* **WHAT IS EXPECTED**
For the records below, report how many lines include "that", with no accompanying text.

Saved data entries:
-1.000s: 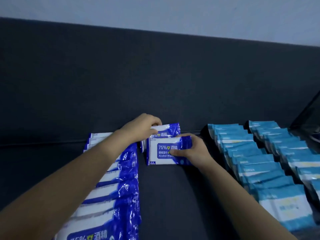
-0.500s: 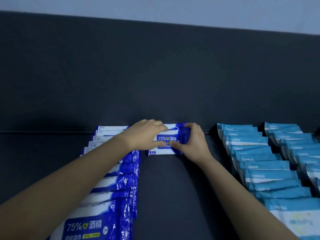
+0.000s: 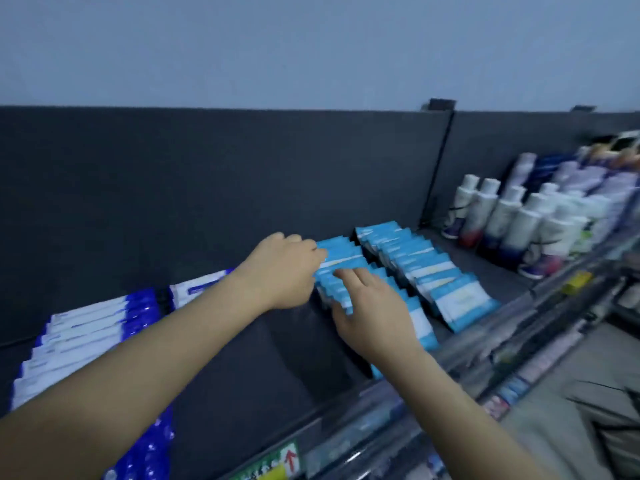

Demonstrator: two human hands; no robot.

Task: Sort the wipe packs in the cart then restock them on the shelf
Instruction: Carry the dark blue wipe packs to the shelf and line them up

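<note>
— Where are the wipe packs?

— On the dark shelf (image 3: 242, 375). A row of light blue wipe packs (image 3: 341, 252) lies in the middle, each pack leaning on the next. A second light blue row (image 3: 440, 275) lies just beside it on the right.

— What are the hands doing?

— Both are at the first light blue row. The right hand (image 3: 374, 320) lies flat on top of the packs with its fingers (image 3: 349, 275) straight, so it only presses on them. The left hand (image 3: 282, 268) is at the back end of the row on its left side. Its fingers are curled against the packs, but I cannot tell if it holds one.

— Are there other packs?

— Yes, a long row of dark blue wipe packs (image 3: 86, 323) lies on the left of the shelf, well apart from the light blue ones.

— What else is there?

— White bottles (image 3: 519, 223) stand in rows on the right. A dark back panel (image 3: 207, 185) rises behind everything. A clear front rail (image 3: 363, 427) runs along the shelf edge.
</note>
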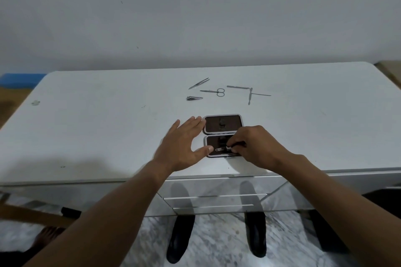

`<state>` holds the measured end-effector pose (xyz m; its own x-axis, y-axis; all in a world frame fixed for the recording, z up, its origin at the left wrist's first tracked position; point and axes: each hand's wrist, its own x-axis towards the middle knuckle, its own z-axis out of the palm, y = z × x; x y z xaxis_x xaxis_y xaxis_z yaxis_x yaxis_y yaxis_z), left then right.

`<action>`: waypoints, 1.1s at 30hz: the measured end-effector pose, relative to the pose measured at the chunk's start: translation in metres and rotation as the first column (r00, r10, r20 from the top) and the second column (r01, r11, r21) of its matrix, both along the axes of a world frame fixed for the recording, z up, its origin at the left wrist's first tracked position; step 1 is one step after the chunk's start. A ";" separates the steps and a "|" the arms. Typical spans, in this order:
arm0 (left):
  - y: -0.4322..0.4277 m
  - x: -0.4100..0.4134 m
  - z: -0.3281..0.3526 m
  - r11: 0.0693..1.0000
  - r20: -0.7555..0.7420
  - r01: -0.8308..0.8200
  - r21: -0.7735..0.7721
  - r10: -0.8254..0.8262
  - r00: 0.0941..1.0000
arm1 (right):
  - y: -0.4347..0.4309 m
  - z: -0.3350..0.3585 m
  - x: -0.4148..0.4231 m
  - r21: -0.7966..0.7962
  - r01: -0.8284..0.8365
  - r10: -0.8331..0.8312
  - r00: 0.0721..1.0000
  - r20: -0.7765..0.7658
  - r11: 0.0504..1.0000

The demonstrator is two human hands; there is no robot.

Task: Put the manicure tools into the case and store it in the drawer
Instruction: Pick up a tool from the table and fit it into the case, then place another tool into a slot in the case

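Note:
An open manicure case [223, 127] with a dark brown lining lies near the front of the white table [108, 125]. My right hand [253, 147] pinches a silver nail clipper [223, 149] over the case's near half. My left hand [184, 145] lies flat with straight fingers, thumb touching the case's left edge. Farther back on the table lie tweezers [199, 83], small scissors [214, 92], a second nail clipper [194, 98] and two thin metal tools, a file [238, 87] and a pusher [250, 96], crossed over each other.
Under the table's front edge are shut white drawers [214, 198] with long rail handles. Two black shoes [180, 238] stand on the marble floor below. A wooden piece [32, 214] sits at lower left. A plain wall rises behind the table.

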<state>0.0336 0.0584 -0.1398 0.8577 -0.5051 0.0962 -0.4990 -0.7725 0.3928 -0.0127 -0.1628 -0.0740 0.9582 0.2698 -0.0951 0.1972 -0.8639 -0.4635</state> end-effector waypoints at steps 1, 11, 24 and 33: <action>0.000 0.000 0.000 1.000 0.001 0.000 0.002 0.000 1.000 | 0.001 0.000 0.000 0.000 -0.003 0.003 1.000 0.001 1.000; 0.000 0.000 -0.002 1.000 0.008 0.004 0.000 -0.004 1.000 | 0.003 0.000 -0.001 -0.005 -0.035 0.035 0.999 0.003 0.999; 0.001 0.003 -0.002 0.999 -0.013 -0.013 -0.050 0.012 1.000 | -0.007 0.018 0.042 0.042 0.170 -0.173 0.982 0.079 0.985; 0.001 0.005 -0.003 0.999 -0.006 -0.005 -0.045 0.005 1.000 | 0.041 0.011 0.117 -0.050 0.059 -0.054 0.993 0.104 0.997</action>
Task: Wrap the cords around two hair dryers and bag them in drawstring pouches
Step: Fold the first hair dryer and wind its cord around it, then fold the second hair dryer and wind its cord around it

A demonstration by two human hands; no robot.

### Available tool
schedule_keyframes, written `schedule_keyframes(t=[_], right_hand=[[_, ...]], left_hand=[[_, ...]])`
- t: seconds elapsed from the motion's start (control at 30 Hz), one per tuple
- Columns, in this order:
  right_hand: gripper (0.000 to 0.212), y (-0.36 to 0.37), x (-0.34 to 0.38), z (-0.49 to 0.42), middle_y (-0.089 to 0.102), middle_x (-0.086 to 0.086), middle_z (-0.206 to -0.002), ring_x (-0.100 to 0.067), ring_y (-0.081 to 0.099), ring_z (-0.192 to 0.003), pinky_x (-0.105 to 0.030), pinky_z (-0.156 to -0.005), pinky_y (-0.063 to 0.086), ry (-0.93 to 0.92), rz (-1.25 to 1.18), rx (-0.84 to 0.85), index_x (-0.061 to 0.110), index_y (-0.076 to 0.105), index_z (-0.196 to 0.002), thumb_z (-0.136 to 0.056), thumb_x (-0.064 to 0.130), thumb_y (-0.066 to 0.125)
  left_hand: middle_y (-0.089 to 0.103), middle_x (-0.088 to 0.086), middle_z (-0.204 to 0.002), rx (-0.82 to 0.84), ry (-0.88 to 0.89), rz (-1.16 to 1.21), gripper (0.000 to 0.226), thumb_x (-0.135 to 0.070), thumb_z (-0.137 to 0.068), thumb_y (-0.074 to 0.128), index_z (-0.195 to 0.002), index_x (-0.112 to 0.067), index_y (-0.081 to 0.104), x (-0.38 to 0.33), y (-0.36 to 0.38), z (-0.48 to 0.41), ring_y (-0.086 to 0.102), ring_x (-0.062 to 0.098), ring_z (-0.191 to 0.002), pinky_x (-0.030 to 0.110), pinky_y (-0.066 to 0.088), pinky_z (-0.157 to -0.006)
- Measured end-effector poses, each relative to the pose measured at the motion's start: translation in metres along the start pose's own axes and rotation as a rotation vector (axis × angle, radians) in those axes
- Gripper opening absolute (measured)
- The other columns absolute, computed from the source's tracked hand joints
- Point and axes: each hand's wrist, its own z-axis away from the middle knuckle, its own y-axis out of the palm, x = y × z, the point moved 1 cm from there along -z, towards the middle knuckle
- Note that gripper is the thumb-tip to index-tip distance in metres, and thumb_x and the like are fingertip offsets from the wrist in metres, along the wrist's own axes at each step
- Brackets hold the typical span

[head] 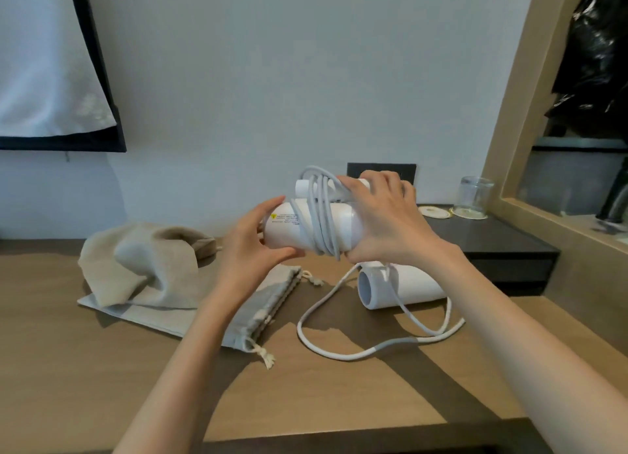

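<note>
I hold a white hair dryer (285, 231) above the table, its grey-white cord (321, 215) wound several times round the barrel and folded handle. My left hand (253, 241) grips the barrel's left end. My right hand (384, 220) grips the right end and pins the cord against the handle. A second white hair dryer (407, 288) lies on the table below my right hand, its cord (343, 350) loose in loops in front of it. One beige drawstring pouch (268, 304) lies flat under my left wrist. Another pouch (142, 266) lies crumpled to its left.
The wooden table (102, 385) ends in a dark front edge. At the back right, a black cabinet top (482, 239) carries a clear glass (474, 193) and round coasters (435, 211). A wood-framed shelf unit (530, 130) rises on the right. A black wall socket plate (377, 170) sits behind my hands.
</note>
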Motion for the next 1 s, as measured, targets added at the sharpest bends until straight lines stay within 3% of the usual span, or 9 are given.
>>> schedule_keyframes(t=[0.13, 0.2, 0.47, 0.67, 0.83, 1.0], right_hand=[[0.112, -0.026, -0.027, 0.053, 0.030, -0.001, -0.135, -0.023, 0.023, -0.126, -0.040, -0.099, 0.023, 0.121, -0.075, -0.014, 0.036, 0.017, -0.146, -0.054, 0.058, 0.077], [0.112, -0.038, -0.045, 0.088, 0.029, 0.001, -0.135, -0.021, 0.022, -0.127, -0.040, -0.102, 0.021, 0.188, -0.085, -0.012, 0.038, 0.016, -0.146, -0.054, 0.058, 0.077], [0.109, -0.052, -0.109, 0.179, 0.028, 0.006, -0.135, -0.014, 0.017, -0.127, -0.040, -0.106, 0.018, 0.348, -0.103, 0.105, 0.038, 0.018, -0.143, -0.053, 0.051, 0.079], [0.108, -0.043, -0.147, 0.225, 0.034, 0.007, -0.131, -0.014, 0.021, -0.122, -0.036, -0.099, 0.020, 0.475, -0.070, 0.216, 0.041, 0.023, -0.140, -0.049, 0.056, 0.078], [0.107, -0.030, -0.160, 0.239, 0.036, 0.002, -0.135, -0.021, 0.026, -0.125, -0.041, -0.100, 0.025, 0.607, -0.043, 0.248, 0.038, 0.026, -0.140, -0.049, 0.063, 0.078], [0.105, -0.021, -0.165, 0.241, 0.038, -0.004, -0.136, -0.027, 0.029, -0.126, -0.045, -0.100, 0.028, 0.744, 0.039, 0.267, 0.034, 0.029, -0.138, -0.050, 0.070, 0.074]], left_hand=[[0.062, -0.015, -0.119, 0.064, 0.077, 0.059, 0.078, -0.016, -0.055, 0.090, -0.124, -0.033, 0.058, -0.038, 0.019, 0.014, 0.060, 0.007, -0.105, 0.035, 0.054, -0.088], [0.062, -0.018, -0.119, 0.124, 0.107, 0.082, 0.077, -0.016, -0.056, 0.090, -0.122, -0.037, 0.058, -0.058, 0.042, 0.025, 0.061, 0.007, -0.105, 0.040, 0.054, -0.088], [0.063, -0.019, -0.112, 0.257, 0.113, 0.123, 0.077, -0.025, -0.053, 0.091, -0.122, -0.036, 0.059, -0.097, 0.130, 0.066, 0.061, 0.004, -0.099, 0.032, 0.055, -0.084], [0.058, -0.013, -0.122, 0.409, 0.075, 0.138, 0.076, -0.028, -0.060, 0.088, -0.129, -0.028, 0.055, -0.099, 0.196, 0.089, 0.051, 0.000, -0.110, 0.024, 0.046, -0.093], [0.056, -0.006, -0.128, 0.565, 0.035, 0.090, 0.075, -0.026, -0.071, 0.081, -0.137, -0.026, 0.047, -0.089, 0.231, 0.087, 0.051, 0.009, -0.114, 0.032, 0.046, -0.097], [0.055, -0.007, -0.133, 0.597, -0.006, 0.071, 0.065, -0.027, -0.079, 0.075, -0.137, -0.029, 0.046, -0.080, 0.255, 0.082, 0.052, 0.011, -0.119, 0.037, 0.047, -0.101]])
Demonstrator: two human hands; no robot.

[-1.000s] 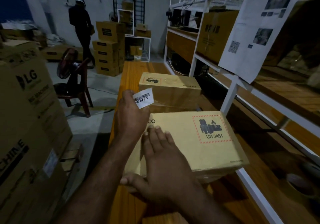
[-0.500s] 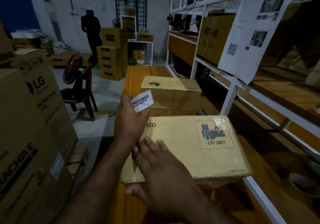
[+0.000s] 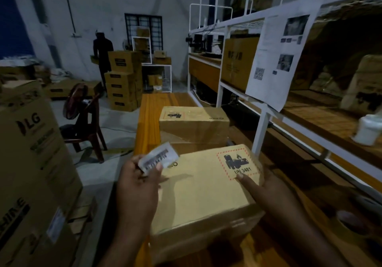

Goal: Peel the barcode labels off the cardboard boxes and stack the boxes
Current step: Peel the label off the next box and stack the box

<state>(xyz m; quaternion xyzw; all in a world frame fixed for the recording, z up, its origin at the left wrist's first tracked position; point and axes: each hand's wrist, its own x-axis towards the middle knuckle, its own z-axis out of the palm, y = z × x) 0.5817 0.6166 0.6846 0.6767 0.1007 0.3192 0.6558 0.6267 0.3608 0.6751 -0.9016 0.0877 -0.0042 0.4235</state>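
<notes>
A tan cardboard box (image 3: pixel 202 192) with a red-bordered UN 3481 mark lies on the orange wooden table (image 3: pixel 153 122), tilted, its near end over the edge toward me. My left hand (image 3: pixel 138 182) pinches a peeled white barcode label (image 3: pixel 158 160) at the box's left corner. My right hand (image 3: pixel 266 192) grips the box's right side, thumb on top by the UN 3481 mark. A second tan box (image 3: pixel 194 125) sits on another box farther along the table.
Tall LG cartons (image 3: pixel 31 173) stand at my left. A white metal rack (image 3: pixel 262 126) with wooden shelves, cartons and a hanging paper sheet runs along the right. A dark chair (image 3: pixel 86 126) and a person by stacked cartons (image 3: pixel 122 82) are on the floor beyond.
My right hand moved from the box's near left corner to its right side. The left hand with the label dropped lower and turned palm inward. The box has swung and tilted.
</notes>
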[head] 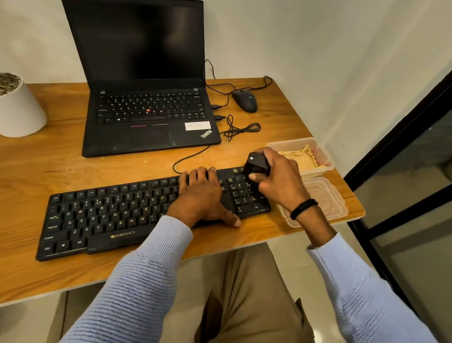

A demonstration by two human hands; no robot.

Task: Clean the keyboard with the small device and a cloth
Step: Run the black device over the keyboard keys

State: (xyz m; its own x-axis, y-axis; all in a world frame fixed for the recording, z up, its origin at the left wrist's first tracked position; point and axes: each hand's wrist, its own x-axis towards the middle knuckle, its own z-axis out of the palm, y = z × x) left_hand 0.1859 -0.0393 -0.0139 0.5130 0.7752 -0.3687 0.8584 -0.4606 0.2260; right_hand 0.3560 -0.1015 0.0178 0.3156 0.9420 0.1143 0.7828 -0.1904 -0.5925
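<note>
At the upper left of the frame a white plant pot (9, 108) topped with pebbles stands on the wooden tabletop (16, 189), orange-brown with visible grain and a pale edge, set into a corner of plain white walls (317, 40). The black keyboard (100, 218) lies across the lower middle of the tabletop, near its front edge. Above it at upper centre is an open black laptop (144, 96) with a dark screen. Of the hands, the left hand (200, 198) lies flat on the keys right of centre, fingers straight, thumb tip on the wood. Just right of it, the right hand (278, 183) is curled round the small device (257, 164) at the number pad; whether it touches the keys I cannot tell. A black mouse (244, 101) sits right of the laptop. At the tabletop's right edge a clear tub (324, 157) holds the yellowish cloth (303, 159), with a clear lid (325, 198) just below it. Pale glossy floor tiles (11, 327) show beneath, and a black-framed glass panel (425, 181) fills the right side.
</note>
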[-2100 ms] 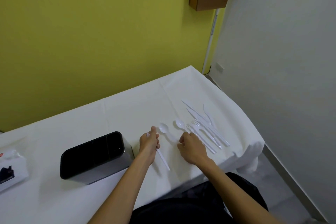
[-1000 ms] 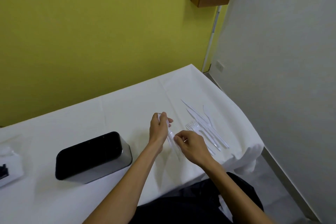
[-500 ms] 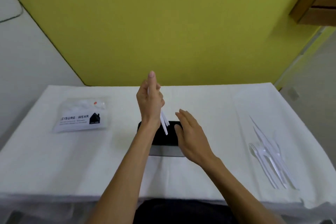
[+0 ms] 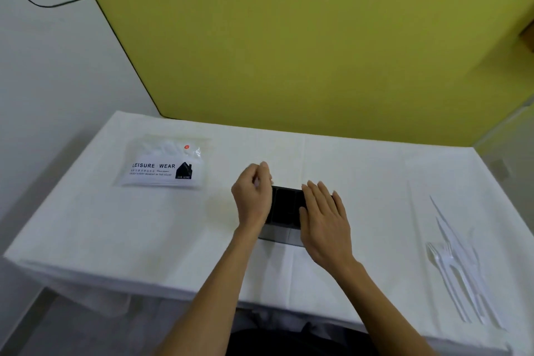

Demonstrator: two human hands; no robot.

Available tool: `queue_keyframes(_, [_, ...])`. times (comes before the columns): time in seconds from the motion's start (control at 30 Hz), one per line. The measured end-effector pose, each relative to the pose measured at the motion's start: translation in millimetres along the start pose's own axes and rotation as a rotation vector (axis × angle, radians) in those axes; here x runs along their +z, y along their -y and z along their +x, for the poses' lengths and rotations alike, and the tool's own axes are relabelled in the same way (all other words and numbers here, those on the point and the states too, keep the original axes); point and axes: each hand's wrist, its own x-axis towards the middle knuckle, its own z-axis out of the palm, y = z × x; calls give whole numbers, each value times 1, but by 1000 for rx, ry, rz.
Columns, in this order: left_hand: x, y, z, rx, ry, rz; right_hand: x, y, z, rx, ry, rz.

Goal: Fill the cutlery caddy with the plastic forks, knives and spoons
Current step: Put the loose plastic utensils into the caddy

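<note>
The black cutlery caddy (image 4: 284, 211) with metal sides stands mid-table, its dark compartments showing between my hands. My left hand (image 4: 252, 196) hovers over its left end with the fingers curled shut; a pale sliver of the plastic spoons (image 4: 256, 181) shows between the fingertips, the rest hidden. My right hand (image 4: 322, 218) lies flat over the caddy's right end, fingers spread, holding nothing. White plastic forks (image 4: 440, 257) and knives (image 4: 449, 230) lie in a loose row at the table's right side.
A clear plastic bag (image 4: 161, 166) printed "LEISURE WEAR" lies at the back left of the white tablecloth (image 4: 115, 225). The yellow wall runs right behind the table. The near table edge is in front of my body.
My left hand has dropped from above the caddy down to its left end, and the spoon handles no longer stick out below it. My right hand has moved onto the caddy's right end.
</note>
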Motion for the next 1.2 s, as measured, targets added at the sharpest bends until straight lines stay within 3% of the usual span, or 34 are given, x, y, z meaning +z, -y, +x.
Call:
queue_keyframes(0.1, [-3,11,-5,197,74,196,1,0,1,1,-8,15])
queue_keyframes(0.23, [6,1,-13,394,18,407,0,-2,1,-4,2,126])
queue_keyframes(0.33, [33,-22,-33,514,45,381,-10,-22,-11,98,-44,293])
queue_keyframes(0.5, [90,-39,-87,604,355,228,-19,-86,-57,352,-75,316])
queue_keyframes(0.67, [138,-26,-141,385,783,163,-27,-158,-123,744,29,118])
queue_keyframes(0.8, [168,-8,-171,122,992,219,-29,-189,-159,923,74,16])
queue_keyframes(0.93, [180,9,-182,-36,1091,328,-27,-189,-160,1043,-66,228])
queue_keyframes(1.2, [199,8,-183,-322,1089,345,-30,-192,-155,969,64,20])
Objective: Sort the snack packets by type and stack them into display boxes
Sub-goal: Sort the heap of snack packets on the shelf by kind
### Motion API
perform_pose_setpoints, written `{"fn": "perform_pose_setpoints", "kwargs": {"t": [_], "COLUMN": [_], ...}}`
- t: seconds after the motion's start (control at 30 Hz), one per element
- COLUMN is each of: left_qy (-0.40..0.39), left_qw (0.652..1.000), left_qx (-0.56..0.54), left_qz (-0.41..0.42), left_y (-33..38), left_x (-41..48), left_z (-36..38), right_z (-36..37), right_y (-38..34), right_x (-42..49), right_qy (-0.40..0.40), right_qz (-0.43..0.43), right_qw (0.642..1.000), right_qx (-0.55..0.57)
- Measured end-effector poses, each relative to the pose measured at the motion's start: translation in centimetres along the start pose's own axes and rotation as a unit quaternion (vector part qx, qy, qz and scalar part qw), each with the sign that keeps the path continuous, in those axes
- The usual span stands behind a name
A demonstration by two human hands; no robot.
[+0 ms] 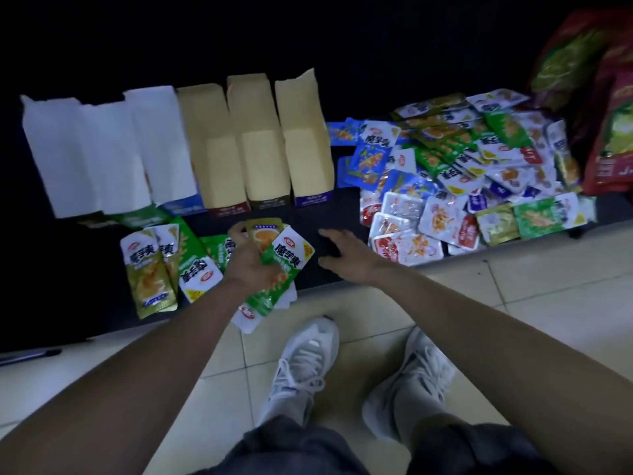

* **ANSWER SECTION**
2